RC1.1 You mention the first gate is centered on 0.6µs. How fast do you expect to be able to cut the current? How do you check for any residual influence of the primary field?

Reply: It is only with the synthetic model, where - by construction - there is no primary field, that we can get reliable results down to 0.6 us. In experimental data, the first gates can indeed be much more troublesome. An example of experimental data with early-time issues is seen in the upper left corner of the four panels in Figure 6 where we find unexpected structures in the covariance matrices, i.e., the covariance matrices aid the quality assurance of data. In this case, we discard early-time data below 10 us as seen in Figure 7. The issue is briefly mentioned in section 5.2.

RC1.2 In a monitoring application, did you observe (or do you expect to see) an important variability of the type and shape of the optimised hybrid time gates from one time step to the other? Could a solution to the optimisation efficiency be that the type is determined from an initial extension acquisition and then only the shape is optimized for the following signals?

Reply: We have not observed any large variations in optimum gate shapes for experimental data. Based on our theoretical analysis we don't expect any large variations either. The common feature of all semi-tapered gates is a significant reduction of amplitude in the frequency response of the sidelobes compared to boxcar gates. Day-to-day variations in noise will change what specific gates are optimum, but the variations between different gate types are small. The approach suggested by the reviewer is indeed a potential solution strategy, but from an implementation efficiency viewpoint we anticipate that the filter bank approach which only needs to compare the output from a few pre-selected gates is the most practical solution.

RC1.3 At the end of the discussion, you mention that varying VLF signals could "affect optimal gate placement". However, in the study you considered this parameter as fixed. Do you plan to look into the impact of gate placements on the noise filtering?

Reply: The short answer is no. First, we would like to emphasize that it is only the amplitudes of the VLF radios that are changing due to atmospheric conditions.  The frequencies of VLF radios are highly stable. Second, as seen in Figure 8, the frequency response of a semi-tapered gate is generally smoother and more featureless than the frequency response of a boxcar gate. The important feature is that the sidelobes are overall significantly reduced. Small shifts in gate placement can indeed be expected to increase VLF suppression, but the increase would be very small and hardly worthwhile in practice. The research presented here is intended to improve available boxcar gated data. Long term, the more promising approach is likely to abandon filter-based methodologies and instead investigate model-based subtraction of VLF radio noise (Macnae, 2015).

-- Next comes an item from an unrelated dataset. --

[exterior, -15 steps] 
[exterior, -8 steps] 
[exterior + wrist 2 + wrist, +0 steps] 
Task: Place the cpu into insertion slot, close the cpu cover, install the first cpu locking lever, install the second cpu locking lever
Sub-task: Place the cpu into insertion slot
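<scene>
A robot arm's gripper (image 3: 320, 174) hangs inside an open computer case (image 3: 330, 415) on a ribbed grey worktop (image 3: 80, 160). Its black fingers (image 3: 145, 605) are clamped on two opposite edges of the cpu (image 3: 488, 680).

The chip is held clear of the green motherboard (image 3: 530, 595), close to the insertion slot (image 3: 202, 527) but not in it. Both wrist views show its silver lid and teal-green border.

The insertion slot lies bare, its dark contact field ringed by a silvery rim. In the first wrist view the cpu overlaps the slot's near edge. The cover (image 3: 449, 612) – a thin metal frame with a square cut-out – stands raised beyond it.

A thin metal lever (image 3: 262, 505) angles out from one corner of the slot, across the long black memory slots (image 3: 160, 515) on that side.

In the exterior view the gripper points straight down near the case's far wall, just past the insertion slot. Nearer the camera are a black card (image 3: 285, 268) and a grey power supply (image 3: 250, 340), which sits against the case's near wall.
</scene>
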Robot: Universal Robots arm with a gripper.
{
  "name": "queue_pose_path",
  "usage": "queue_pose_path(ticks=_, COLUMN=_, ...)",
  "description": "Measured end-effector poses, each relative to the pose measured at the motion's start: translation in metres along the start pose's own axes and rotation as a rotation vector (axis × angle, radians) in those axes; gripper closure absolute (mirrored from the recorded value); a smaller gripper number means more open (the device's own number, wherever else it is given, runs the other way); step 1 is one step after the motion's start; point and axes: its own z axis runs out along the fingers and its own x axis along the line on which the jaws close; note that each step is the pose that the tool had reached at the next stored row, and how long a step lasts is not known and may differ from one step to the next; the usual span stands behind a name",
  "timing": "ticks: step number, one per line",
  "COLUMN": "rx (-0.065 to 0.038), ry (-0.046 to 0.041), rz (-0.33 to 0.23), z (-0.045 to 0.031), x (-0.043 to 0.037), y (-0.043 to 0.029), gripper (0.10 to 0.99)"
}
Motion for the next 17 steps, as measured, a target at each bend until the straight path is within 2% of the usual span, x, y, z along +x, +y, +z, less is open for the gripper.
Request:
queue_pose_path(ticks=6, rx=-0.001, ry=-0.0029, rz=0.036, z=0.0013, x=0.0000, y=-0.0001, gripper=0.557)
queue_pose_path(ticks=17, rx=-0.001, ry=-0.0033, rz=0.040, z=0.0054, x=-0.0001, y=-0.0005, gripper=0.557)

RC1.4: Line 235: I am not sure if the issue is with the layout, font or something else but I found this sentence, interspersed with equations, very difficult to follow. I would suggest a slight reformulation of the MO-PSO method to increase the readability.

Reply: The sentence is indeed a bit long. It will be improved in the final version of the manuscript by breaking it into shorter parts.

RC2.1: The manuscript is very well written, and the implemented methodology is based on sound principles.  I have attached an annotated version of the manuscript where I have highlighted various parts that need attention by the authors. Most of the requested modifications are on typographical mistakes and some unclear statements.

Reply: The suggested typographical modifications will be made to the final version of the manuscript and the suggestions for cleaning up statements will be implemented. In line 267, we will add a comment that the reason distortions in synthetic data are started around 100 us is that this is what has been experimentally observed.